A New Way to Get Protein Crystal Structures

We present a method, ‘MicroED’, for structure determination by electron crystallography. It should be widely applicable to both soluble and membrane proteins as long as small, well-ordered crystals can be obtained. We have shown that diffraction data at atomic resolution can be collected and a structure determined from crystals that are up to 6 orders of magnitude smaller in volume than those typically used for X-ray crystallography. For difficult targets such as membrane proteins and multi-protein complexes, screening often produces microcrystals that require a great deal of optimization before reaching the size required for X-ray crystallography. Sometimes such size optimization becomes an impassable barrier.

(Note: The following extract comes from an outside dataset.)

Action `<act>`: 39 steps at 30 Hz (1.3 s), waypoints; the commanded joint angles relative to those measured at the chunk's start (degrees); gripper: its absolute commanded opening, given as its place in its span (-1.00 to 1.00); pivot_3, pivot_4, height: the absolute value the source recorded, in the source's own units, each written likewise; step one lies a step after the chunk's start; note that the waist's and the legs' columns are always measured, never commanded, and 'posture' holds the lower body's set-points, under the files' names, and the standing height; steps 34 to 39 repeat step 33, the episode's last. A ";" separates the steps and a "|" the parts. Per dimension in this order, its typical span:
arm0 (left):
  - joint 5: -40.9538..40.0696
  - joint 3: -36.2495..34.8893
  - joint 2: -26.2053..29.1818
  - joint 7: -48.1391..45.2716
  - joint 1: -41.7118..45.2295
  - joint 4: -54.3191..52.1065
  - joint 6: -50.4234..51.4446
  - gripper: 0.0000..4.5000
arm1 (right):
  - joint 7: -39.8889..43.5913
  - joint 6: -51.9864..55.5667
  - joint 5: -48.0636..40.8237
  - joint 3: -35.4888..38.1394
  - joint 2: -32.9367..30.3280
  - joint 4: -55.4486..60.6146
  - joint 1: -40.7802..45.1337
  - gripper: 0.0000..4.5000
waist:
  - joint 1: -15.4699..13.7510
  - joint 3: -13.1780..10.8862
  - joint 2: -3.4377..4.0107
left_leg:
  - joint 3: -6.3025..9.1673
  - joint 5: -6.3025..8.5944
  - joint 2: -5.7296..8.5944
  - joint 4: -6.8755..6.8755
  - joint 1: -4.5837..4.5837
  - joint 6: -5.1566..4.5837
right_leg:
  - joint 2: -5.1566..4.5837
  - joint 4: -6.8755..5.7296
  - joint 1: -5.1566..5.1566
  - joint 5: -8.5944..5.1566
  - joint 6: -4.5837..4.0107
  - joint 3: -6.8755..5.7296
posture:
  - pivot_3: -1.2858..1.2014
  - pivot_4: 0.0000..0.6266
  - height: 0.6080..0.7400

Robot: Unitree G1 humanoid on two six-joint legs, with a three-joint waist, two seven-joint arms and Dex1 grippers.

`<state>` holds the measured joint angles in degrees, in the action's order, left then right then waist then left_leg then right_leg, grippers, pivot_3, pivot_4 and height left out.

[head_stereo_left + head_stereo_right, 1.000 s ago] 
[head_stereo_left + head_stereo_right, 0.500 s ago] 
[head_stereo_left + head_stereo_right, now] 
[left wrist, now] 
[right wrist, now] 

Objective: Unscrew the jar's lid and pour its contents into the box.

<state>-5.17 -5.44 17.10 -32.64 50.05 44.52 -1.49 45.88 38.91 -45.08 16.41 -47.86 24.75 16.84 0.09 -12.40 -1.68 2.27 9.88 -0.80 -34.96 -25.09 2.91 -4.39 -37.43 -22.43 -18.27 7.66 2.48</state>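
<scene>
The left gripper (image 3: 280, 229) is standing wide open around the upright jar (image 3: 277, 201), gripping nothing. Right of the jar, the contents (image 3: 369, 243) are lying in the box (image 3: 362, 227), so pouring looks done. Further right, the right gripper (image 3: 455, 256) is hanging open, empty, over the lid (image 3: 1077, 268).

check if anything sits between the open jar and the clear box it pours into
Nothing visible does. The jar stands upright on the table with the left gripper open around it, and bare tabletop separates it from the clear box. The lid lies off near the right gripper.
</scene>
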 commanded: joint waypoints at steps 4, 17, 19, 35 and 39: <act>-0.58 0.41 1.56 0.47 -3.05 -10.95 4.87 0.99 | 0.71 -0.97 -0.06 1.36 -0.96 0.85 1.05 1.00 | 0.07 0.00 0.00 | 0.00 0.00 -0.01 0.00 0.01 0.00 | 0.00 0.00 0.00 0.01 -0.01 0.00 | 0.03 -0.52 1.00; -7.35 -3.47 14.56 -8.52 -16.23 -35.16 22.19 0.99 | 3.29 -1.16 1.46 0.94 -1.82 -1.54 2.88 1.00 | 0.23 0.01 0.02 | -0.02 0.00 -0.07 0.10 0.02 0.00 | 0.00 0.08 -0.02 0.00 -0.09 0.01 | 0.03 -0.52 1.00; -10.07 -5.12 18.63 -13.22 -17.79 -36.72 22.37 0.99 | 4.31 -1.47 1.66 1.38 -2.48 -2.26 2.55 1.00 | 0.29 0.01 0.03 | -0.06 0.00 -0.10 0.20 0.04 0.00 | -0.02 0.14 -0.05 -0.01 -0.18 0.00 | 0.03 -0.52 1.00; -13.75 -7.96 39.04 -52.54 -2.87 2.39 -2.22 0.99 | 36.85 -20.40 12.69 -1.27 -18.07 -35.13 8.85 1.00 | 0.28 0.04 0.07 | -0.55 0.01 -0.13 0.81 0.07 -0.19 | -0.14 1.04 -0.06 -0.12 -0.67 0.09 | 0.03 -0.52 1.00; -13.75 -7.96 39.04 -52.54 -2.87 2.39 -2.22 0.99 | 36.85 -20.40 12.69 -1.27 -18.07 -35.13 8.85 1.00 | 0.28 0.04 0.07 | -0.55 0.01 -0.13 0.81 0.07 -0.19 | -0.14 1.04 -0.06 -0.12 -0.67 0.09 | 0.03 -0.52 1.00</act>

Electron diffraction of microcrystals as described here offers an alternative, allowing this roadblock to be bypassed and data to be collected directly from the initial crystallization hits. X-ray diffraction is, of course, the usual way to determine crystal structures. Electrons can do the same thing for you, but practically speaking, that's been hard to realize in a general sense. Protein crystals don't stand up very well to electron beams, particularly if you crank up the intensity in order to see lots of diffraction spots. Electrons interact strongly with atoms, which is nice, because you don't need as big a sample to get diffraction, but they interact so strongly that things start falling apart pretty quickly. You can collect more data by zapping more crysta...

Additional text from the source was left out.